FIG. 8 shows an operation amount to which a hysteresis compensation value is added when the electronic control device and the control method according to the present invention are applied to a throttle valve device having a predetermined hysteresis torque characteristic (resistance).
In the graph shown in FIG. 8, the horizontal axis represents the operation amount output from the drive signal control means of the electronic control device 11 to the throttle valve drive device (DC motor 13 shown in FIG. 1), and the vertical axis represents the throttle valve. Each opening is shown.

  The electronic control device of the present invention outputs an operation amount to the throttle valve drive device so that the opening degree of the throttle valve becomes a required opening degree (target opening degree) given from the outside. Since the throttle valve device and its drive device have hysteresis torque resistance, in order to set the throttle valve opening to the required opening, for example, the operation from the state (a) shown in FIG. In the operation, since the hysteresis resistance varies depending on the direction of the operation amount even at the same opening, the operation amount output to the throttle valve driving device is different. Therefore, in the present invention, the current operation amount is “increase”, “decrease”, or “no change” with respect to the previous operation amount, and the sign of the previous operation amount is “+”. Depending on whether it is “−” or “0”, the three different hysteresis compensation values as described above are obtained, and the operation amount to be output to the throttle valve driving device is determined. The degree is controlled to be a required opening degree (target opening degree) given from the outside.

  Here, the solid line area shown in FIG. 8 shows the relationship when the opening degree of the throttle valve moves to the + side or the − side, but the hatched area shown in FIG. (For example, one to several control cycle time or more) This is a region when the opening of the throttle valve is to be changed from a stationary state. For this reason, in the present invention, only the state change of “increase”, “decrease”, or “no change” with respect to the previous operation amount is set as the determination target for determining the compensation value with respect to the previous operation amount. Whether the sign of the manipulated variable is “+”, “−” or “0” is also set as a determination target for determining the compensation value.

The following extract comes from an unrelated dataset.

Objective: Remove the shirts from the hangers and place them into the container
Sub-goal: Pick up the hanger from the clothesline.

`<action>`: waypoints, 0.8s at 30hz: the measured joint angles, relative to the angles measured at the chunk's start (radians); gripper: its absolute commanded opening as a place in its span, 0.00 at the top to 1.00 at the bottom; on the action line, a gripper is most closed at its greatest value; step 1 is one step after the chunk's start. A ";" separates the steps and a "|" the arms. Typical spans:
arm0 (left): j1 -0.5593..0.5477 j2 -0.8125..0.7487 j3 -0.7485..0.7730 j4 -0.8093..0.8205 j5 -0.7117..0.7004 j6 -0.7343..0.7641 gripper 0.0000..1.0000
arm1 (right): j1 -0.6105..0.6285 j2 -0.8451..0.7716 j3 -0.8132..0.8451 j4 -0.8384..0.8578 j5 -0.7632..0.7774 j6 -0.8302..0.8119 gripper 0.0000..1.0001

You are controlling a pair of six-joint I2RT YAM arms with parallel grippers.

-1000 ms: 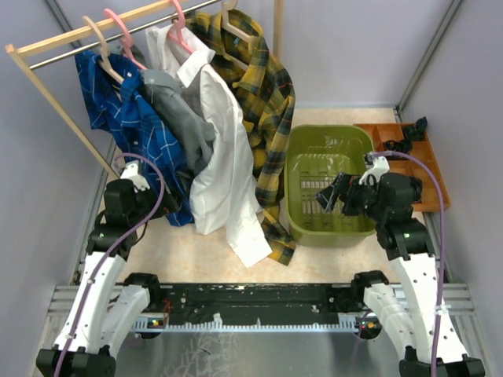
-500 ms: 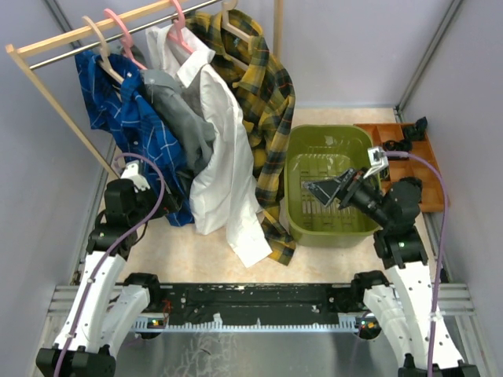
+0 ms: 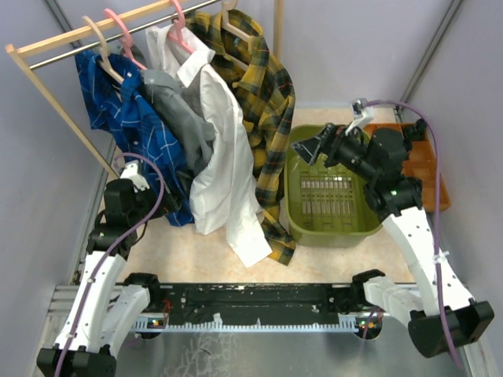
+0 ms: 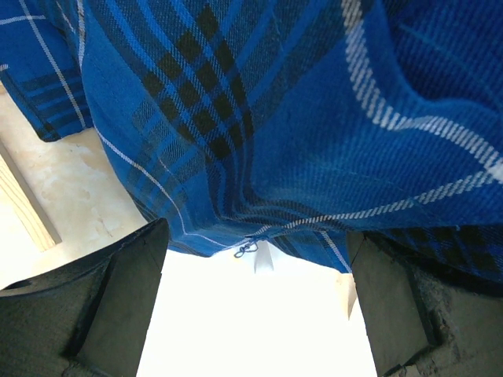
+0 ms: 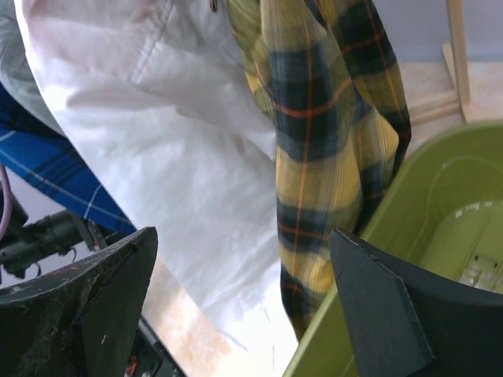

  Note that the limp home position in the throttle valve device shown in FIG. 8 means the opening position of the throttle valve when the throttle valve driving device is not operating. The throttle valve of the throttle valve 12 shown in FIG. 1 moves in the direction of opening the throttle valve 12 by the rotational torque of the DC motor 13, and is urged by a return spring (not shown) to always close the throttle valve with a predetermined force. However, due to the setting of the limp home position, even when the drive signal is not output to the throttle valve drive device (DC motor 13) during idling operation of the vehicle, the minimum amount to the internal combustion engine is set. It is possible to maintain the air supply. The present invention can also be applied to opening control below this limp home position.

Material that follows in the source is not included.